Finalmente los islámicos introducen en buena parte ese pensamiento que hoy es
el propio de los occidentales en toda Europa (luego pasará a América), como lo
habían difundido anteriormente los romanos y bizantinos a través de sus
Imperios.
Sin embargo para los
judíos guiados por hwhy,
el Orden, o la Ley, es, como se puede apreciar en el relato bíblico,
susceptible de numerosas transgresiones por sus jefes es decir sus conductores
elegidos por hwhy
mismo, como es el caso de David y
otros.[8]
Aunque las más graves sin duda son las atinentes a la confusión y suplantación
de la magia vulgar o supersticiosa en detrimento de una más aristocrática teúrgia o profética revelación.

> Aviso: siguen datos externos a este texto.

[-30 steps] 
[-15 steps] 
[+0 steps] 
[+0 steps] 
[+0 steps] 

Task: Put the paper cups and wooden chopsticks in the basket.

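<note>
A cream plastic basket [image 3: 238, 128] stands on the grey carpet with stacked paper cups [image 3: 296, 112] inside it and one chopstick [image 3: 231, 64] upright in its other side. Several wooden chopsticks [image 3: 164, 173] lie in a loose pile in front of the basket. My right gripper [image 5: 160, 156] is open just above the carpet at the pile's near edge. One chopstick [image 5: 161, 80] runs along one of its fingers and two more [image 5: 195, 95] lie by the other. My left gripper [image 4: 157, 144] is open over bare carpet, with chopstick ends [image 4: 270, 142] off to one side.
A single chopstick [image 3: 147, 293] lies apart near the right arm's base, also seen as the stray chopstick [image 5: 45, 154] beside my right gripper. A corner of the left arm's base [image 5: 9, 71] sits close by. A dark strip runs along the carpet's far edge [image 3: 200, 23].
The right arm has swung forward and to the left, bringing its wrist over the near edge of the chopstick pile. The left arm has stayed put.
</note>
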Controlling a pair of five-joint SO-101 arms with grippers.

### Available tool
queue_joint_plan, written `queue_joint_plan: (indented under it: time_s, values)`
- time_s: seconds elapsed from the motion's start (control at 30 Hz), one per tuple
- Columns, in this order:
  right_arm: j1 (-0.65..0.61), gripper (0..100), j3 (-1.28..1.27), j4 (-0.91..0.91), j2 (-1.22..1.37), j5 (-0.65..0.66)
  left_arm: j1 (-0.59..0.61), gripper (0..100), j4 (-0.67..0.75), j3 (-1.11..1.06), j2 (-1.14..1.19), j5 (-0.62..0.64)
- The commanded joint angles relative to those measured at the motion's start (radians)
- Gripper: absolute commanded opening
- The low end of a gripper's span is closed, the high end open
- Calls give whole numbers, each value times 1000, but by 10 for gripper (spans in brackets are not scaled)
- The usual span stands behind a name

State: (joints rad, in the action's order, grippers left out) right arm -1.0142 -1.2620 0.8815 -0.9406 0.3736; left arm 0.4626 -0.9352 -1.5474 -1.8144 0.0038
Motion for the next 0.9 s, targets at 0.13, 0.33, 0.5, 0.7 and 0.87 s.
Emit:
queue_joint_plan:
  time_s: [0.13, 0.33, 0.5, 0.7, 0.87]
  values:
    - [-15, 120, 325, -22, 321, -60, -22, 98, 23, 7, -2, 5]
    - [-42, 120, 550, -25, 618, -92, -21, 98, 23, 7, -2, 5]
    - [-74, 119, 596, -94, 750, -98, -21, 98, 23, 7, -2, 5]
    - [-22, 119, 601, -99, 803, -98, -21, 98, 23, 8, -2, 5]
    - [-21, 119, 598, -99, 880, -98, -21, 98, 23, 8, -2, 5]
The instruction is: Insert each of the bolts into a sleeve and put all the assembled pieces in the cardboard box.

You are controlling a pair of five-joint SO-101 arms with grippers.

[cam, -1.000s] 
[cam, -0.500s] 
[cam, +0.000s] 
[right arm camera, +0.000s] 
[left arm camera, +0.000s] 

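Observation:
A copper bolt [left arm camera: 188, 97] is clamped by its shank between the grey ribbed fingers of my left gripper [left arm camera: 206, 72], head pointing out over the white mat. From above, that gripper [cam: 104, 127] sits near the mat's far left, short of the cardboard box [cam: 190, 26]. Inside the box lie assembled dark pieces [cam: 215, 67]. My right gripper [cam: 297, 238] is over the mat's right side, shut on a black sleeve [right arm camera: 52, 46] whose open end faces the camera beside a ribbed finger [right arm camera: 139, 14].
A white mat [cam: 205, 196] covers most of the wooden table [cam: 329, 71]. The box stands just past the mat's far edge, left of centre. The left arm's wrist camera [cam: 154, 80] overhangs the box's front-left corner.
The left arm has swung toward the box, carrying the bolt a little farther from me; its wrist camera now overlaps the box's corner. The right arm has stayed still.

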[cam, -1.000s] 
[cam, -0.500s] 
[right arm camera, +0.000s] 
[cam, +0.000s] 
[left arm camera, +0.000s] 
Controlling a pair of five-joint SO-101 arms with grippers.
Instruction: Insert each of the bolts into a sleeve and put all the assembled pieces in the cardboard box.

Este es un tema bien delicado,
ya que la distinción entre Magia y Teúrgia es apenas perceptible, aunque
la Tradición Hebrea, es decir la Cábala, denosta también a la magia y a
sus practicantes –tal cual es evidente en ciertas partes de la Biblia– al igual
que posteriormente lo haría José
Chiquitilla (o Gikatilla) y otros, que en el siglo XIII en Sefarad repudiaban la magia de los
ignorantes y literales al mismo tiempo que realizaban trabajos de trasfondo
metafísico que actuaban a todos los niveles, como han sido siempre para la
historia de este pueblo los pantáculos, las transposiciones de letras y
números, los cuadrados mágicos y talismanes que reclaman la intervención del cosmos, sus misterios y Nombres
Divinos irrumpiendo en la humanidad, transfigurándola.
Se debe decir que
todos estos elementos son propios de la Tradición
Hebrea, aunque pueden rastrearse muchos de otras civilizaciones con las que
convivió y que no sólo han dado profetas que veían en sueños –lo que es tan
importante en esta Tradición de
grandes taumaturgos y augures como hacedores de la lluvia.[9] Puesto que excelsos
sabios y rabinos, distantes en el tiempo –pero que existen actualmente en
verdad en otro plano de la realidad– están unidos sólidamente por la gran cadena
áurea, en la que la misma voz de la deidad se hace presente.
O sea, la permanente
presencia divina, ya que es el mismo hwhy quien los ha protegido, pese a que una y otra vez se hayan desviado de la Tradición, por lo que también los
castiga y constantemente los somete a esa presión que garantiza una dócil teshubá.
El pacto es el pacto. La deuda es la deuda. Nolens volens, nada nuevo bajo los
rigores del ardiente “hijo” solar.
[1] Rainer Albertz, Historia de la religión de Israel en
tiempos del Antiguo Testamento, Editorial Trotta, Madrid, 1999.
[3] El patriarca Abraham,
origen genético y espiritual de las tres religiones monoteístas, era oriundo de
Ur, en Caldea, tierra de afamados "magos" o “magi”, que era como
por aquel entonces se denominaba a los teúrgos y sabios caldeos.
[5] Cf. Areté, Prólogo, QyDado (2012)
[7] El cual al abrazar la filosofía griega formula al judaísmo
en esa perspectiva transformando el Mito
en Logos. Es decir, la elaboración
judaica y bíblica en un logos griego.
[8] La poligamia no fue sólo admitida, sino practicada por
estas tribus, y aún en la época de los reyes porque la unión estaba ligada a la
descendencia física y espiritual. Fueron cientos, si no miles, las esposas y
concubinas de Salomón a lo largo de
su reinado.
[9] Llamados "trazadores de círculos". Hasta la época
del nacimiento de Jesús (Joshua ben
Joseph ha Meshiá) había una familia, los hijos y nietos de Honi, a los que venían los sacerdotes a pedirles que hicieran
llover. Fue tan grande su poder que incluso mandaban sobre los mismos
espíritus, por lo que fueron amonestados por los rabinos que, sin embargo, los
necesitaban. El trazado de círculos era imprescindible en sus ritos.